10 avril 2015

Afghanistan. Tempêtes et inondations : « J'ai perdu tout ce pour quoi j'ai travaillé »

Depuis février, la situation humanitaire en Afghanistan a empiré de jour en jour : plus de 30 000 personnes ont été affectées par de violentes chutes de neige, de fortes pluies, des avalanches et des inondations. 291 personnes ont été tuées et blessées, 1 454 maisons sont détruites et 7 119 sont endommagées. Des animaux sont morts, des hectares de terres et des centaines d'arbres sont détruits.

CARE vient en aide aux populations en distribuant des kits d'urgence ainsi que des bâches et des matériaux pour reconstruire les maisons.

©CARE/Afghan Red Crescent Society

Abdul: « Tout ce que nous avions a été détruit par la tempête. Elle nous a tout pris »

En parcourant sous la neige le district de Nijrab dans la province de Kâpîssâ, les équipes de CARE ont rencontré Abdul. Pris au piège par l'inondation, il portait deux enfants sur son dos et criait à l'aide.

« J'ai essayé d'empêcher l'effondrement de ma maison. J'ai emmené ma femme et mes enfants chez mon beau-frère pour qu'ils soient en sécurité, mais nous avons été surpris par l'inondation », explique Abdul, 60 ans.

Ses enfants tremblaient de froid et portaient des vêtements très légers - les seuls qu'ils ont. Leurs biens et le peu de nourriture dont ils disposaient ont disparu sous les décombres de leur maison.

« Tout ce que nous avions a été détruit par la tempête. Elle nous a tout pris. » Heureusement, ses animaux ont pu se sauver avant que la maison ne s'effondre et ils sont toujours en vie. Ils sont tout ce qu'il reste à Abdul et sa famille.

Shah : « Comment puis-je reconstruire ma maison ?»

Shah vit avec ses six enfants, tous âgés de moins de 15 ans, dans la province de Parwan au centre de l'Afghanistan.

« J'ai perdu mes biens, ma maison, mes vêtements, ma nourriture et mon bois de chauffe. J'ai perdu tout ce pour quoi j'ai travaillé ces dernières années. Comment puis-je nourrir et réchauffer mes enfants désormais ? Comment puis-je reconstruire ma maison ? ».

Quand les équipes de CARE l'ont rencontrée, Shah avait les mains pleines de boue et essayait de récupérer de la nourriture et des biens de sous les décombres, mais tout avait été détruit. Ses enfants, vêtus d'habits en lambeaux et de sandales, tremblaient de froid.

Agha: « Ce fut la nuit la plus sombre et la plus horrible de ma vie »

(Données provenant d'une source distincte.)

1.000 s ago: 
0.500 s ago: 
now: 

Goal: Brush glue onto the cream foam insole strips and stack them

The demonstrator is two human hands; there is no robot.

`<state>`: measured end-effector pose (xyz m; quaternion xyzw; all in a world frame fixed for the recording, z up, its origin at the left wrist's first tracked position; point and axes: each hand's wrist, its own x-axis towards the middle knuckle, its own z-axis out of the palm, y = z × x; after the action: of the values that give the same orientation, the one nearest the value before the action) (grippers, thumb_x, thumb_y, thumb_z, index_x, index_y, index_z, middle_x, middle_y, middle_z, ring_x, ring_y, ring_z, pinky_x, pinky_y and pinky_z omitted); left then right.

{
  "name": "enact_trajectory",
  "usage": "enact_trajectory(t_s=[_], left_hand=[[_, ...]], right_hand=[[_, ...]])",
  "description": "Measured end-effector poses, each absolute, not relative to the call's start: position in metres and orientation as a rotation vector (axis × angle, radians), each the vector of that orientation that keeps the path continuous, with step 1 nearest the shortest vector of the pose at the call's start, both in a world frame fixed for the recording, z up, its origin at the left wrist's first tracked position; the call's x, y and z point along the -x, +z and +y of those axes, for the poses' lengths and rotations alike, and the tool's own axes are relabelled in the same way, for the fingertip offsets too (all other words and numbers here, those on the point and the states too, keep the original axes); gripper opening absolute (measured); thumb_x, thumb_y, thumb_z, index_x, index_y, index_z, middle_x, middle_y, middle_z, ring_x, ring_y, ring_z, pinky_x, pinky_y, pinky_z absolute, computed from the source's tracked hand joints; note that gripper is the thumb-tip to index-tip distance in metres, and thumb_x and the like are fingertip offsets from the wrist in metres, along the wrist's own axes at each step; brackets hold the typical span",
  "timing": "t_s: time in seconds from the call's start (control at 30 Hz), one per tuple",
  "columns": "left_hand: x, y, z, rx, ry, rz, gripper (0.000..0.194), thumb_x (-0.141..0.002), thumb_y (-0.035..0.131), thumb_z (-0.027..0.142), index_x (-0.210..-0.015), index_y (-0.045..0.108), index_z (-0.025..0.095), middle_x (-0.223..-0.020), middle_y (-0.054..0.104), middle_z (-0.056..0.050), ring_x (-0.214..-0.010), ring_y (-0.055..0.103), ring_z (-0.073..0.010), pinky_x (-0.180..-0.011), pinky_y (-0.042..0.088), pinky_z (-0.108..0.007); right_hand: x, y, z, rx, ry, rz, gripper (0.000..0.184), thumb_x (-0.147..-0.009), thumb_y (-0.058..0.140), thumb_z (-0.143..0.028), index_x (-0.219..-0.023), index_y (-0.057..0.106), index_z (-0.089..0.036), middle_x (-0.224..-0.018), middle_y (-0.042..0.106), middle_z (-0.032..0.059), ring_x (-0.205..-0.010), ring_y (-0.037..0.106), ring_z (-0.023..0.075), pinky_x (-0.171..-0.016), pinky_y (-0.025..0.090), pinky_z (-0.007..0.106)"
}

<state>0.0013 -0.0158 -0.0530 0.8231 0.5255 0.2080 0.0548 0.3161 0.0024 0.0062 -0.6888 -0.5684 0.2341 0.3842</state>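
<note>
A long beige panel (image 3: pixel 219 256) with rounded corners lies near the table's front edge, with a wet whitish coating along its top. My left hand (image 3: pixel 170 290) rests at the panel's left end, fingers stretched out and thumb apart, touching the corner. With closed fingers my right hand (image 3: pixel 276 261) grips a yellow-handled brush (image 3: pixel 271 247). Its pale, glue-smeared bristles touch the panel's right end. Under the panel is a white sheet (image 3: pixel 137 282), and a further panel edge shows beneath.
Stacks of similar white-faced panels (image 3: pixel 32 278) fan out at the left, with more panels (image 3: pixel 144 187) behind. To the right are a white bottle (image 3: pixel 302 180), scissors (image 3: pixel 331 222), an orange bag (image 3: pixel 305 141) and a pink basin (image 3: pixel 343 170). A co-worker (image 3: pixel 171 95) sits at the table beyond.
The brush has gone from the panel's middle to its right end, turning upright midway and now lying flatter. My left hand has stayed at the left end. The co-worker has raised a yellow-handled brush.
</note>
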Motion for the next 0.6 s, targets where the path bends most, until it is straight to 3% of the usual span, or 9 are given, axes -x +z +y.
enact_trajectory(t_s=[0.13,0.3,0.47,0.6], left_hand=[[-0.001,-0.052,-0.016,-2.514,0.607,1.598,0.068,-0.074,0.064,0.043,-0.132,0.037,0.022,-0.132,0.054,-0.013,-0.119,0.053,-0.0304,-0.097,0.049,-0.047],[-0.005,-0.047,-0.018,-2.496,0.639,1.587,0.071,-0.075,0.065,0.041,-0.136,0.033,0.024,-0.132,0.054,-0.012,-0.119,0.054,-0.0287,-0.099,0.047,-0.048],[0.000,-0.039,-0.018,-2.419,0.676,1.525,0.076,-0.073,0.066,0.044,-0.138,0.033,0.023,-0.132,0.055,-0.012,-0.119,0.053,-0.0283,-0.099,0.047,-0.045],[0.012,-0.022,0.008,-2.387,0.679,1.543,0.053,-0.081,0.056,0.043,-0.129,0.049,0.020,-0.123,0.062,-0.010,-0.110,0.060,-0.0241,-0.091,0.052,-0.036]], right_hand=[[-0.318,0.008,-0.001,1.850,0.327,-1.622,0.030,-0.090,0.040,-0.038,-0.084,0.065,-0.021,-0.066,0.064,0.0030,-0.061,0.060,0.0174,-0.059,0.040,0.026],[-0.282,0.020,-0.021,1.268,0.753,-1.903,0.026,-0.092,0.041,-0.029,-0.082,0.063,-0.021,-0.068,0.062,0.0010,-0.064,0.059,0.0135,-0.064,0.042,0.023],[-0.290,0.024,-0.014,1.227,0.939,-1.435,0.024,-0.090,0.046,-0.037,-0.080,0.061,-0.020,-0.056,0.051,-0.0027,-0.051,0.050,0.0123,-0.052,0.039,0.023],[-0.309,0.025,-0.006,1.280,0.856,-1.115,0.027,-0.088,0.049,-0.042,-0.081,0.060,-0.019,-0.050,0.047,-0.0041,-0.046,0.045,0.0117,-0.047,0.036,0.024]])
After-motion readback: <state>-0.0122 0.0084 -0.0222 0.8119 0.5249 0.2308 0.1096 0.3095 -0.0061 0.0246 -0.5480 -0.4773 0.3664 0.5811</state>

Agha, 55 ans, a essayé de sauver ses animaux et ses affaires des décombres de la maison. Malheureusement, il n'y avait plus rien à sauver. 

« Ce fut la nuit la plus sombre et la plus horrible de ma vie. Nous pouvions entendre la boue tomber des murs. Ma femme, mes huit enfants et moi-même avons quitté la maison pour nous réfugier chez un voisin dont la maison est en béton. J'avais vraiment peur que quelque chose puisse arriver à ma famille. Je suis retourné chez nous pour secourir le bétail, mais il était trop tard. La maison s'était effondrée et nous avions tout perdu. ».

Certaines des familles touchées par ces intempéries vivent dans des régions éloignées et parfois inaccessibles, ce qui rend difficile l'intervention humanitaire et l'évaluation du nombre de communautés affectées.

A PROPOS DE CARE:


CARE travaille en Afghanistan depuis 1961 mais a suspendu ses activités après l'invasion russe de 1979.

Ses activités ont repris en 1989 à Peshawar. Depuis 2002, le siège de CARE se trouve à Kaboul.

Les activités de CARE se concentrent dans quatre domaines en Afghanistan : l'urgence, l'empowerment des femmes, le développement rural et les réponses d'urgence.